A cette occasion, on a longuement testé cette espèce quant à ses goûts alimentaires pour s’assurer qu’elle n’allait pas se reporter sur d’autres espèces dont des cultures, un des dangers des agents biologiques ! Plus de cent espèces de plantes ont été testées et il semble bien que cet acarien soit très sténophage, i.e. ne pouvant réaliser son cycle de vie que sur l’ajonc d’Europe. En laboratoire, on réussit à le nourrir sur du soja ou des haricots (plantes de la même famille que l’ajonc) mais il ne se reproduit pas

Vole au vent

On imagine bien que cette espèce doit être capable de se disperser sous peine d’épuiser sa ressource vu son mode de vie. La dispersion se fait soit sur le mode passif ou actif et semble dépendre de la température ambiante. Quand la colonie s’étend, les nouveaux individus tendent à bouger activement vers les pousses extérieures. Ils peuvent s’agglutiner en paquets qui finissent par former des chapelets pendants de toile (comme des stalactites) couverts d’acariens : par vent fort, ces amas pendants peuvent être entraînés et dispersés ainsi à plus ou moins grande distance. En fait, ces acariens imitent quelque part les fils de la vierge émis par nombre d’araignées en automne pour être entraînées à très longue distance par le vent. Ils peuvent aussi tomber au sol et ramper à la recherche de nouveaux pieds d’ajoncs non encore colonisés. Souvent aussi, quand la colonie atteint les plus hautes pousses d’une touffe d’ajonc, les acariens se placent tout en haut et s’offrent en quelque sorte au vent.
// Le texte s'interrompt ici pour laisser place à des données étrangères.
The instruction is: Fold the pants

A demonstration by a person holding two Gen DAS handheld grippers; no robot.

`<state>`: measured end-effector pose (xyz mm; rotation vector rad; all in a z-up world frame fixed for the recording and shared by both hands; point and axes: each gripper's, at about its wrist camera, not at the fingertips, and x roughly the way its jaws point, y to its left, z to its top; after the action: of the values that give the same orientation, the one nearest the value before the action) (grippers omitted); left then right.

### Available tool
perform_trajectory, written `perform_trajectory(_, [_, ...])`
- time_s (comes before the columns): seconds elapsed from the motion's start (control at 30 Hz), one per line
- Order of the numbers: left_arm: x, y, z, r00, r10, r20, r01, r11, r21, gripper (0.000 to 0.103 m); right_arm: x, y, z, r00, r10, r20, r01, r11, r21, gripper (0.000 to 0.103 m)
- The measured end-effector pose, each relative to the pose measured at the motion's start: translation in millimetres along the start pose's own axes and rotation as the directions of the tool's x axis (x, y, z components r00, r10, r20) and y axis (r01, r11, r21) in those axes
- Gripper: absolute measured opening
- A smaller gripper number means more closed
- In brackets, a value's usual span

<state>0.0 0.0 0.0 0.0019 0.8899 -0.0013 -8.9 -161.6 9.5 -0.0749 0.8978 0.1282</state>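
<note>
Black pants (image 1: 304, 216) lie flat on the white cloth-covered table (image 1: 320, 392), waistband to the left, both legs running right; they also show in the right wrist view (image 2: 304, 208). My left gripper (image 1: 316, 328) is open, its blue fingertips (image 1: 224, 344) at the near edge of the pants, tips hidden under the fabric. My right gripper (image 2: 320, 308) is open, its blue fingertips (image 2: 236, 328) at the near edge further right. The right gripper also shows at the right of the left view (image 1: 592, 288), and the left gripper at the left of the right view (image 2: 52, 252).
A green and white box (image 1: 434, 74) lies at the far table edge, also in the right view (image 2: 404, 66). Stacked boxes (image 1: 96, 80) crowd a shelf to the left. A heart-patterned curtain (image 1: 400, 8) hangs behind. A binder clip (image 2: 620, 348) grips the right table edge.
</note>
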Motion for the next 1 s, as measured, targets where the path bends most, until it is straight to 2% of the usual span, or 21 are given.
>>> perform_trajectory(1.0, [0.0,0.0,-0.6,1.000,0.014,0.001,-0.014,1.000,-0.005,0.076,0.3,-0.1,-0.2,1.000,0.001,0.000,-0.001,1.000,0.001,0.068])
Une colonie prospère peut disparaître presque du jour au lendemain suite à un exode massif comme une sorte d’essaimage ; ce comportement serait induit par la taille de la colonie ou la réponse défensive de la plante.

BIBLIOGRAPHIE

  1. PROGRESS ON THE REARING, RELEASE AND ESTABLISHMENT OF THE GORSE SPIDER MITE, TETRANYCHUS LINTEARIUS , FOR THE BIOLOGICAL CONTROL OF GORSE IN AUSTRALIA. J.E. Ireson et al. Twelfth Australian Weeds Conference
  2. Effects of the Biological Control Agent, Tetranychus lintearius, on its Host, Ulex europaeus. Ben Rice for the degree of Master of Science in Forest Science presented on June 16/ 2004.